• [Problem statement]: Output the opening lines of the records exactly. End with the line that contains "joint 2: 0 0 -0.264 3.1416".

Data for review below:

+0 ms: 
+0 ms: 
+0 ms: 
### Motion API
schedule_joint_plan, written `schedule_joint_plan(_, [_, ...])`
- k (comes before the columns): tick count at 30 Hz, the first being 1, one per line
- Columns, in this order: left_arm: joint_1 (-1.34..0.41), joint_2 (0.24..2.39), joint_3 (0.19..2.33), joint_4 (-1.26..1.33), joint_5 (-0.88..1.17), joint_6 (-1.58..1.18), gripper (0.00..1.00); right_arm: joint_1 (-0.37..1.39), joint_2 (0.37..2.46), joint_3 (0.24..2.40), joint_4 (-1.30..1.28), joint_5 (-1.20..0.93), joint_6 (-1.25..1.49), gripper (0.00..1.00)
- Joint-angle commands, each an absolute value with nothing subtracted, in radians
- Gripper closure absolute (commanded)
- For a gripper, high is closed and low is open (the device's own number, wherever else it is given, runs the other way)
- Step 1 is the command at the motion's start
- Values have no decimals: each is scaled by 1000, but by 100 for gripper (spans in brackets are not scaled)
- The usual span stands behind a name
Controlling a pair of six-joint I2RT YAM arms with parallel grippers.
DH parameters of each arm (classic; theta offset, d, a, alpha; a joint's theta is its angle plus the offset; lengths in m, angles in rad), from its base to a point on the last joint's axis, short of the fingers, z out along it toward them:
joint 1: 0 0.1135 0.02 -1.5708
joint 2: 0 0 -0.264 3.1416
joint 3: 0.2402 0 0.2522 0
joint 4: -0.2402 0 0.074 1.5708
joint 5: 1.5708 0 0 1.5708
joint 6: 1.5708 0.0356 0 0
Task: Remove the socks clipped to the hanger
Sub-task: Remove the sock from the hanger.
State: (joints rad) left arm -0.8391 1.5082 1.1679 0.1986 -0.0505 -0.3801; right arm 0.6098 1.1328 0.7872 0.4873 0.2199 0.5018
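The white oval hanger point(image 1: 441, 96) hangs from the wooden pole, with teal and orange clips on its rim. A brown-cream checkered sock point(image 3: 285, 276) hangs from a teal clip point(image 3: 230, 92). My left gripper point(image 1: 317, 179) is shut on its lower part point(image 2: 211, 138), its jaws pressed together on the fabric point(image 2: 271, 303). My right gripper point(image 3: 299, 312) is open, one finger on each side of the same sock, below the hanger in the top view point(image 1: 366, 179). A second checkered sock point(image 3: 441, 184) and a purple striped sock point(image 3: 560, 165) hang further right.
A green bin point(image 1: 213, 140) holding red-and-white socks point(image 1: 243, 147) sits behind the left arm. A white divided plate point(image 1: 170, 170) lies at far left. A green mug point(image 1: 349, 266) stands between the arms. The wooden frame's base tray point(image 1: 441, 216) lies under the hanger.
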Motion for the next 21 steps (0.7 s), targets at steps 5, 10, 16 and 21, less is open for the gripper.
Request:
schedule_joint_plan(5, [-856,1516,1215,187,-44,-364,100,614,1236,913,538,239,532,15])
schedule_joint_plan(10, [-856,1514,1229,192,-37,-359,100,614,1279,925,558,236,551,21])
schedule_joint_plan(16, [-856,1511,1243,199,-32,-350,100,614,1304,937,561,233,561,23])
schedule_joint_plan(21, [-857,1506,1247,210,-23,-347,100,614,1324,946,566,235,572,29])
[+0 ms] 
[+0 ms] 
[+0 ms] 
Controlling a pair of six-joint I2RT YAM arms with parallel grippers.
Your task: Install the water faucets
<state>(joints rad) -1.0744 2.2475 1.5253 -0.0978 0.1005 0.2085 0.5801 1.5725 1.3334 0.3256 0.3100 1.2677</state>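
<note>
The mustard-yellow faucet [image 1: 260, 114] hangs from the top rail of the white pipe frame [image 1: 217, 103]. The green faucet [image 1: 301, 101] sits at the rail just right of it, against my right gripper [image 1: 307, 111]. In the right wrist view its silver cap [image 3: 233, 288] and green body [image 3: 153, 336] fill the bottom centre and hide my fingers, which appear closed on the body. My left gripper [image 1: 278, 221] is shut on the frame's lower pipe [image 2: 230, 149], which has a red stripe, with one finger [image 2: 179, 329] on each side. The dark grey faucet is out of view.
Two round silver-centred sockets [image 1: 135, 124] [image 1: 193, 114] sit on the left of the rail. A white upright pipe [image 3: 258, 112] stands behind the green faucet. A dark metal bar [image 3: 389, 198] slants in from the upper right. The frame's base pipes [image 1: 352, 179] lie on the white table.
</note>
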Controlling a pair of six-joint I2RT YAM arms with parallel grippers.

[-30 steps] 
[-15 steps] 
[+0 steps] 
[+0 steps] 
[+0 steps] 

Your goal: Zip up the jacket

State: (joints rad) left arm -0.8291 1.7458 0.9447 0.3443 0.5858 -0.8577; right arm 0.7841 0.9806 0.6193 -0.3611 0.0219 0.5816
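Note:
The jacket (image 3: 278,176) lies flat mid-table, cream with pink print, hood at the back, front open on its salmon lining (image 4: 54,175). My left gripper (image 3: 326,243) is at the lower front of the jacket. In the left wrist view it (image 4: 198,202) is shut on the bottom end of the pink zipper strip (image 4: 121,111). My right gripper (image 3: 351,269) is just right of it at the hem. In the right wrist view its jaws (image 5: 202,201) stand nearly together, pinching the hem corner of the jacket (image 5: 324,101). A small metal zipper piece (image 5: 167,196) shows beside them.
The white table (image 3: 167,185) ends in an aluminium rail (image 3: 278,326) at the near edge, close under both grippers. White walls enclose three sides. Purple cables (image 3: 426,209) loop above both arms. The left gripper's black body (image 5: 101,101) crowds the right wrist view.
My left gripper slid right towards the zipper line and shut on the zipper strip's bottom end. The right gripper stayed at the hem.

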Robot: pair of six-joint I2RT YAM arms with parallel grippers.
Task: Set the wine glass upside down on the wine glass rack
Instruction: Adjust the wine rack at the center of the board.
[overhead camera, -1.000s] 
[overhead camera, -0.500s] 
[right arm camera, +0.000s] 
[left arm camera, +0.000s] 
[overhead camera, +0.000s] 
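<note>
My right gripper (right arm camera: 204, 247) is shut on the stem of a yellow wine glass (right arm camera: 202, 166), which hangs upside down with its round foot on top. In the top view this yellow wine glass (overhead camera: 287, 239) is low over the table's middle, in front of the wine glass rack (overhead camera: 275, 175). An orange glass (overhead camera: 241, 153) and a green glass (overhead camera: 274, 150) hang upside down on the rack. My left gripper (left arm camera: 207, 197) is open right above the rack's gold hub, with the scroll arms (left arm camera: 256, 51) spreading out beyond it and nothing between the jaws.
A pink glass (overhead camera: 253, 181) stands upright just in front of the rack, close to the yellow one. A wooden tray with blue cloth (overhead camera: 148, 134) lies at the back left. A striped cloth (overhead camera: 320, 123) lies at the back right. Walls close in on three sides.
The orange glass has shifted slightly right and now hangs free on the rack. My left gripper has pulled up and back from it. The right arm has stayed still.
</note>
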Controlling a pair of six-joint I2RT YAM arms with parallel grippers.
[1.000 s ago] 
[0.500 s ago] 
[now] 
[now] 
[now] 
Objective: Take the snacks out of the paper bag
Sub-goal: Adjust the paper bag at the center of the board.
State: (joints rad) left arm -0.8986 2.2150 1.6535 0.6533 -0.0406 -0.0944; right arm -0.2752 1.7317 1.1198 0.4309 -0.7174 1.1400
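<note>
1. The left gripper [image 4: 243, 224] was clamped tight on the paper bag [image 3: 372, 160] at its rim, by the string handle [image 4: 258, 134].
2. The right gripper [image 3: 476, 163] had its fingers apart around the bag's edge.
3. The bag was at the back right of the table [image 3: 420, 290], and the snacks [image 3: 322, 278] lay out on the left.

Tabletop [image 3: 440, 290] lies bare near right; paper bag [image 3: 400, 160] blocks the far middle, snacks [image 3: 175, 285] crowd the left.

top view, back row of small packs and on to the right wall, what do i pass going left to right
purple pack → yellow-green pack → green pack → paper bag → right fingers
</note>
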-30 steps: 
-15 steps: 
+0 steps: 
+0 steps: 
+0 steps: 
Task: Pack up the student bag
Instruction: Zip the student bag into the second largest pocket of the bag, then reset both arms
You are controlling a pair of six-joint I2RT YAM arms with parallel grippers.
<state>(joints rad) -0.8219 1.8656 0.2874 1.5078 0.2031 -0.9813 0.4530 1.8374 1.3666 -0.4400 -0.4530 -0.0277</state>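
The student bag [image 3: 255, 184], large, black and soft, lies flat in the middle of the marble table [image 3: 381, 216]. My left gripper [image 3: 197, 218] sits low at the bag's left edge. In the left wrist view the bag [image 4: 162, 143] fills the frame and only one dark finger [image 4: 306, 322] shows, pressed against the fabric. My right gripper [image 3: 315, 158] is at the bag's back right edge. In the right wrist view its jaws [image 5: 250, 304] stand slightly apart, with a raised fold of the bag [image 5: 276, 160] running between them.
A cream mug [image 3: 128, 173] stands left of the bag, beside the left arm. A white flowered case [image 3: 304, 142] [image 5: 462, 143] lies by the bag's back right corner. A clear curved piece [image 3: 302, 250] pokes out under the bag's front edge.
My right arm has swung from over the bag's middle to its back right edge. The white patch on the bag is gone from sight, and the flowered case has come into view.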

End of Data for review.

• [Answer space]:
+0 ms: 
+0 ms: 
+0 ms: 
### Motion API
schedule_joint_plan, written `schedule_joint_plan(_, [_, ...])`
- k (comes before the columns): tick count at 30 Hz, the first being 1, one per line
- Columns, in this order: left_arm: joint_1 (-1.34..0.41), joint_2 (0.24..2.39), joint_3 (0.19..2.33), joint_4 (-1.26..1.33), joint_5 (-0.88..1.17), joint_6 (-1.58..1.18), gripper (0.00..1.00); right_arm: joint_1 (-0.37..1.39), joint_2 (0.37..2.46), joint_3 (0.24..2.40), joint_4 (-1.30..1.28), joint_5 (-1.20..0.93), joint_6 (-1.25..1.49), gripper (0.00..1.00)
- Joint-angle commands, each an absolute value with nothing subtracted, in radians
- Gripper closure absolute (commanded)
- For a gripper, high is closed and low is open (the device's own number, wherever else it is given, runs the other way)
- Step 1 is the command at the motion's start
- Values have no decimals: each is scaled by 1000, but by 100 for gripper (spans in brackets are not scaled)
- The usual span stands behind a name
Controlling a pair of six-joint I2RT YAM arms with parallel grippers.
DH parameters of each arm (classic; theta offset, d, a, alpha; a joint's theta is its angle plus the offset; lengths in m, angles in rad), from its base to a point on the last joint's axis, short of the fingers, z out along it toward them:
joint 1: 0 0.1135 0.02 -1.5708
joint 2: 0 0 -0.264 3.1416

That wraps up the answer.